As he continued, I began to open my mind up a little more and see things from his point of view. All relationships have difficult times, and personalities may sometimes fight each other, but deep down I do believe in an undying love. As Kevin continued, we discussed how his childhood colored his view of love, and he told me that the possibility of a loving relationship is something he will make an effort to believe is possible in his own realm.
Another person I met through my work is Katie. She suffered a different type of lost love. Her husband of 22 years died suddenly from a drunk driver whose car went out of control. Katie’s husband, Bob, a good looking and fun guy, always went out of his way to make sure everyone surrounding him was enjoying themselves. As a patrol officer, he took his job and life pretty seriously. He made sure to protect his wife and two sons, Dexter and Markie, from life’s harms and fortified them however possible. He never wanted them to see the ugly side of life. Unfortunately, on a warm Saturday night in July, the ugly side crept in. I would often talk with Katie about her situation, and I never forget how she would say: “Bob always worked hard at protecting me… little did he know, he could not protect my heart!” She would tell me how difficult it was to sip a glass of wine, see a sunset, go to the store, or listen to a song. Birthdays,
holidays and even get togethers had lost their specialty.
When Bob died, all the fun died with him. And Katie would remind me how difficult it was to live life without her life’s partner. She described it “as if all the color had been taken out of life.” She said she was now merely existing and that was only because of her boys. It was during one of our conversations that her husband came through to me in my thoughts and clearly stated that “the love of his life would experience love again!” He was going to make sure of it. Love is vast in its make up. When we think about it, we were born from love and we are made of love. It is not until we grow up into this world that we learn the opposite of love is fear. We can choose how we want to live our lives. A life propelled by love or condemned by fear. You and only you can make the choice. And whether from our upbringing, our heredity or just our belief systems, for someone to believe that they are destined not to experience love while walking on this planet is beyond comprehension.

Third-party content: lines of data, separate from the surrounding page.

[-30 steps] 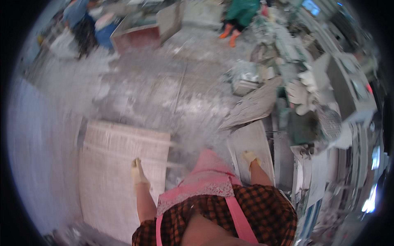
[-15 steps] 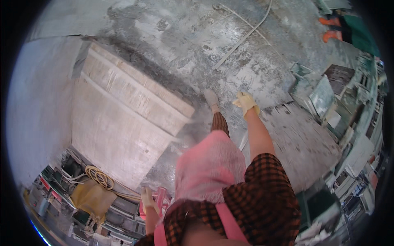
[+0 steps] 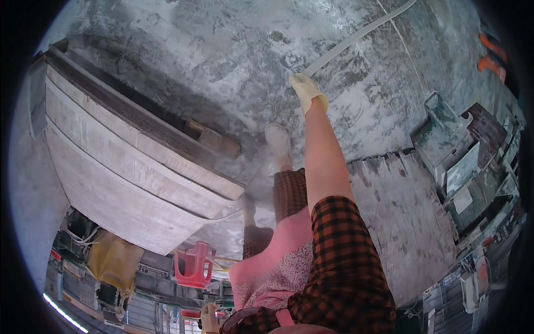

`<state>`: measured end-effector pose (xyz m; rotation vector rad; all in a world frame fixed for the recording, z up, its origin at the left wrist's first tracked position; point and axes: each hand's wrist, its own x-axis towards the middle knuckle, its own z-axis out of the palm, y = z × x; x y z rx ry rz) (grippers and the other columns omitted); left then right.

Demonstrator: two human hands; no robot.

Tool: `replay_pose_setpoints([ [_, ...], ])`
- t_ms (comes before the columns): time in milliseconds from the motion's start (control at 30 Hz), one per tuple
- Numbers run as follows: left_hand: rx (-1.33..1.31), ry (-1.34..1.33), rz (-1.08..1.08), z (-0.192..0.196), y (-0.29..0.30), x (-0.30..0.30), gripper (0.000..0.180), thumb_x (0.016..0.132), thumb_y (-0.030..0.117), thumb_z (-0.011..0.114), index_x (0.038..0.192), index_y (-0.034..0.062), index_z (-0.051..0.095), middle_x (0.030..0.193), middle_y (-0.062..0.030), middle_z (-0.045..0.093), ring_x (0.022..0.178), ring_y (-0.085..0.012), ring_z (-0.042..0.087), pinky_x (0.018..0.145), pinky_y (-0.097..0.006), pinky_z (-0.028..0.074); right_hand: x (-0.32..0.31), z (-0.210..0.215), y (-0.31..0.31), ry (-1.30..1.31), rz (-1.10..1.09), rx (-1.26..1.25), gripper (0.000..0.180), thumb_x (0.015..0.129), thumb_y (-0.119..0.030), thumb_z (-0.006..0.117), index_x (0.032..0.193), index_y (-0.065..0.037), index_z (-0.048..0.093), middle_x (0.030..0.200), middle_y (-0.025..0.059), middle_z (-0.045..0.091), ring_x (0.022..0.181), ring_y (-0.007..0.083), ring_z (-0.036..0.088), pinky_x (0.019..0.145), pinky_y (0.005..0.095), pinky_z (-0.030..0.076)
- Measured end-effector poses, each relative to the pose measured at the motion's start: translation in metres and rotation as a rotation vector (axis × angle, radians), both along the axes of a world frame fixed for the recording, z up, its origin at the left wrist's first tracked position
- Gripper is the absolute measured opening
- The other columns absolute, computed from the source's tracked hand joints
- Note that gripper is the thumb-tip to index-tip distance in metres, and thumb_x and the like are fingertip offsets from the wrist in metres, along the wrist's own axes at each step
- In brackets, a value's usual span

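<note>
My right hand [image 3: 307, 93], in a cream rubber glove, is held out ahead with its fingers pressed together. It overlaps the near end of a pale flat strip [image 3: 356, 40] on the wet, grey-streaked floor; whether they touch I cannot tell. I see nothing in its grip. Low at the bottom edge is my left hand [image 3: 209, 318], also pale-gloved and small in the picture. How its fingers lie is unclear. Just beyond it stands a pink plastic object [image 3: 194, 265] with a loop-like side. Between my arms hangs a pink apron [image 3: 278, 253], above a pale boot [image 3: 277, 142].
A big pale slab-like block [image 3: 128, 178] with a dark ledge [image 3: 128, 114] takes up the left. At right lies a rough grey board [image 3: 397, 222], with green metal troughs [image 3: 445, 131] beyond. Another person's orange boots [image 3: 492, 58] show far right. A yellow-brown cloth [image 3: 114, 256] hangs lower left.
My right arm has swung farther forward and a little left. My left hand has dropped back toward the bottom edge, away from the pink object. The view has shifted as I step along the block.
</note>
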<state>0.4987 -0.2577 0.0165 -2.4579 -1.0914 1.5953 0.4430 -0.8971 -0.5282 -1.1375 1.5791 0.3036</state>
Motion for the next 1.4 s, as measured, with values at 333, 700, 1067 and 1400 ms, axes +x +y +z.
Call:
replay_pose_setpoints([
  [333,-0.318,-0.336,0.071,-0.021,0.006,0.008,0.029,0.093,0.029,0.058,0.094,0.0003,0.063,0.085,-0.003,0.062,0.082,-0.0121,0.057,0.077,-0.029,0.046,-0.054,0.216,0.039,-0.432,-0.868,-0.332,0.012,0.091,-0.013,0.063,0.095,-0.006,0.053,0.088,0.0008,0.051,0.077,0.0101,0.052,0.08,0.0361,0.057],
  [700,-0.977,-0.717,0.178,-0.039,0.004,0.096,0.045,0.093,0.034,0.058,0.123,0.0007,0.057,0.111,-0.0085,0.062,0.103,-0.0165,0.056,0.089,-0.03,0.043,-0.054,0.543,0.195,-1.01,-0.86,-0.584,0.025,0.098,-0.01,0.052,0.122,-0.006,0.058,0.09,0.0011,0.056,0.066,0.0118,0.055,0.079,0.0385,0.057],
  [1067,-1.691,-0.545,-0.361,0.066,-0.044,0.11,0.042,0.094,0.02,0.06,0.132,0.0045,0.053,0.129,-0.0099,0.059,0.123,-0.0209,0.052,0.101,-0.035,0.042,-0.11,0.726,0.417,-1.099,-0.672,-0.73,0.031,0.101,-0.024,0.049,0.115,0.001,0.061,0.096,0.0143,0.067,0.081,0.0217,0.068,0.08,0.0358,0.057],
  [1400,-2.285,-0.433,-1.339,0.113,-0.113,-0.105,0.084,0.072,0.028,0.081,0.142,0.0054,0.042,0.139,-0.0199,0.048,0.13,-0.0323,0.046,0.106,-0.04,0.038,-0.215,0.855,0.596,-0.849,-0.306,-0.993,0.047,0.102,-0.032,0.039,0.104,0.007,0.066,0.09,0.0191,0.07,0.08,0.0244,0.069,0.076,0.0326,0.054],
])
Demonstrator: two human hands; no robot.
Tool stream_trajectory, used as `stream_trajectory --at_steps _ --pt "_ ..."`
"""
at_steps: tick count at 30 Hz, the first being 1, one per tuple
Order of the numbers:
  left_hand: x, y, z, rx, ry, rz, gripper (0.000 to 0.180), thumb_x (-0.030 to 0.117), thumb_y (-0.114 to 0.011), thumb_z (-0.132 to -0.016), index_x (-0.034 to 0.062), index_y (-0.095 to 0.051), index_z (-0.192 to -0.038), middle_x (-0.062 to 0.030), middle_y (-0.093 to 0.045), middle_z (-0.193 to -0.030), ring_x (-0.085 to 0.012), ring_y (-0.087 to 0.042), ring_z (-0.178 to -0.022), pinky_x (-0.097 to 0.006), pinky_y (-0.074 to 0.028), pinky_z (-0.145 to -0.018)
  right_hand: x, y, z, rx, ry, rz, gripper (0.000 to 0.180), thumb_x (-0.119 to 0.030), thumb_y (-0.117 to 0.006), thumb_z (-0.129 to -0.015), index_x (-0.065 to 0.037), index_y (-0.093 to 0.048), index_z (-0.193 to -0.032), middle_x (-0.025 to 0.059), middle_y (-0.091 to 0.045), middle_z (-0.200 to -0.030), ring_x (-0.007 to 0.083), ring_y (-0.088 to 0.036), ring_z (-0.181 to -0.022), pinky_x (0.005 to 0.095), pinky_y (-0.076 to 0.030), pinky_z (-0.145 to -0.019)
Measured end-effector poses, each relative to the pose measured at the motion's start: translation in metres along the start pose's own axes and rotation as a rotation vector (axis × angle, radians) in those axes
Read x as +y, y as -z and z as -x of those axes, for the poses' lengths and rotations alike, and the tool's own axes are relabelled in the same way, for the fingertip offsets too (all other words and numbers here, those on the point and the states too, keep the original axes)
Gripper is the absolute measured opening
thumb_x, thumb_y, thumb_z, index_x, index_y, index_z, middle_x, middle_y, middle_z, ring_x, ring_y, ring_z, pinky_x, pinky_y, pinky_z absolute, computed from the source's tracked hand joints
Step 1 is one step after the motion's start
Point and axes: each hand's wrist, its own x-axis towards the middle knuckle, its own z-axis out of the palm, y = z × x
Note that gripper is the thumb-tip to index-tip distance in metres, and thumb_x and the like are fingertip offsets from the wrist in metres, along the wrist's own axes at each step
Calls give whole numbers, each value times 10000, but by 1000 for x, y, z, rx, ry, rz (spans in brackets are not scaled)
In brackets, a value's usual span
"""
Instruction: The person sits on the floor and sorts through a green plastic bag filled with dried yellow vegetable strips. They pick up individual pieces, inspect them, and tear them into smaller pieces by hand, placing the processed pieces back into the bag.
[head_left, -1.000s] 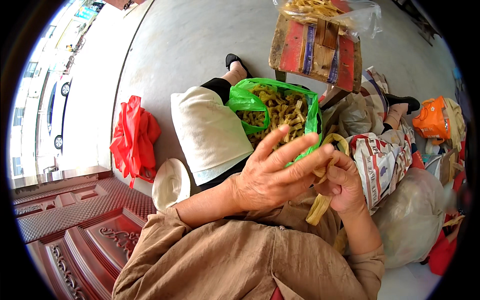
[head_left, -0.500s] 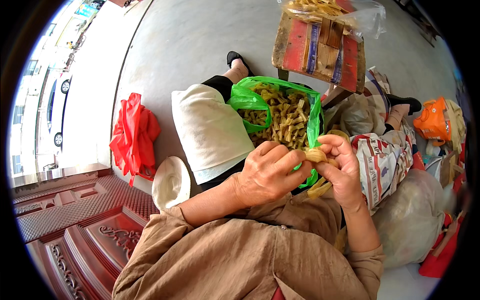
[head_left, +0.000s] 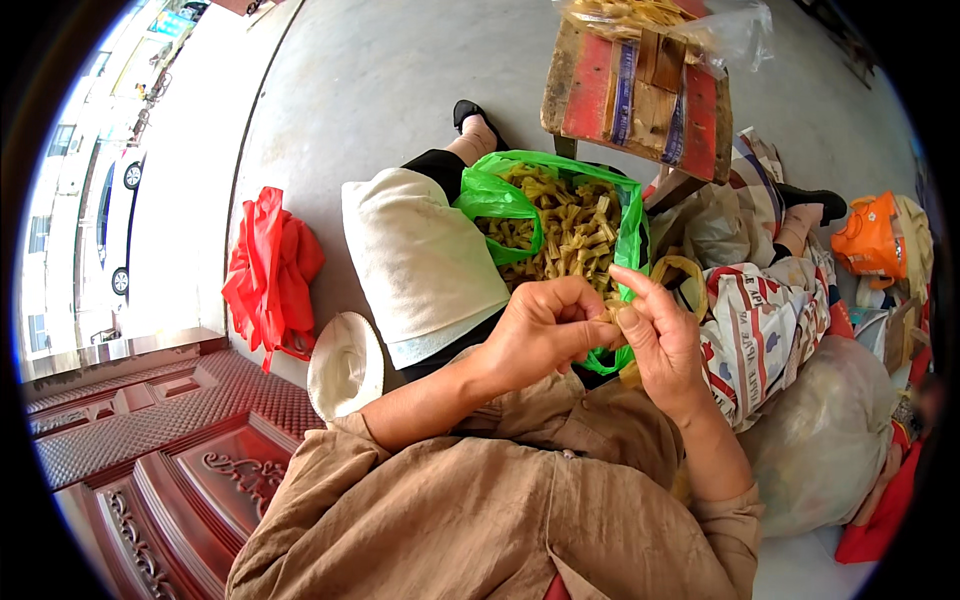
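A yellowish, knotted dried strip [head_left: 611, 313] sits pinched between my two hands, low over my lap. My left hand [head_left: 545, 335] has its thumb and fingers closed on one side of it. On the other side, my right hand [head_left: 665, 350] grips it with the thumb, while its index finger reaches up. Part of the strip is hidden by the fingers. Just beyond my hands, a green plastic bag [head_left: 634, 225] stands open between my legs, holding many small yellow-green knotted pieces [head_left: 580, 232]. A loop of similar strip [head_left: 684, 266] lies right of the bag.
A worn red wooden stool [head_left: 587, 95] stands ahead with a clear bag of strips [head_left: 640, 18] on it. A white cloth [head_left: 420, 255] covers my left leg. Left are a red bag [head_left: 272, 275] and a pale hat [head_left: 345, 365]; right, a printed sack [head_left: 760, 335] and translucent bag [head_left: 825, 440].
The thick coil between my fingers has become a smaller pinched piece. My right index finger has straightened upward, and the loop beside the bag shows more fully.
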Motion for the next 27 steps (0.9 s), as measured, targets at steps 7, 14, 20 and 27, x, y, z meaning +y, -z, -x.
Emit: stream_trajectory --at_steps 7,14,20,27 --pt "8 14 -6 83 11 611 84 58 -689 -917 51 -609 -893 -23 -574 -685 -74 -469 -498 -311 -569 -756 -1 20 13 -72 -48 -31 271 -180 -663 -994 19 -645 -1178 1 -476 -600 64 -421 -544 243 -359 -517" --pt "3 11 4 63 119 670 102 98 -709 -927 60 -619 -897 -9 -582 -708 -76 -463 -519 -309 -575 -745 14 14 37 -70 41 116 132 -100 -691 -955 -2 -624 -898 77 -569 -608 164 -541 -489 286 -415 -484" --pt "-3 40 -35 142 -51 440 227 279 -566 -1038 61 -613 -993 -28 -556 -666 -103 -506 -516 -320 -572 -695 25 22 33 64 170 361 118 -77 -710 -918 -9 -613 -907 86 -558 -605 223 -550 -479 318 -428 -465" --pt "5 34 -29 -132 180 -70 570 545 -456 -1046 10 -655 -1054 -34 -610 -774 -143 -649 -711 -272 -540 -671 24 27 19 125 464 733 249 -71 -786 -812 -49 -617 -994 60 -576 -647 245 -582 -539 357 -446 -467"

I believe that with each new day there is another opportunity in which to find love. But I also firmly believe that we can never find love in our lives if we don’t start with loving ourselves. We first must appreciate who we are, what we are made of and where we stand in the world. If we have no basic relationship with ourselves, then our hope for finding love in someone else is little to none. Love by its very nature is sensitive, and one must be ready to open their hearts to new situations in life, not step away from them. Perhaps in just acknowledging yourself, you have acknowledged love. We must start somewhere.
Several years had passed, and with it time to hang out with friends. I was involved in traveling with my career, which put my social life on a stand still. I was putting gasoline in my vehicle and a car came by, stopped and a familiar face looked out the driver’s window. It was Katie. She looked wonderful, and I asked her how she was. She said on “top of the world.” Then she introduced me to the man sitting next to her in the car. His name was Carl, and he was her finance.
Love is never really lost, but we must be willing to have some faith, believe in ourselves and know that we are worthy of being found.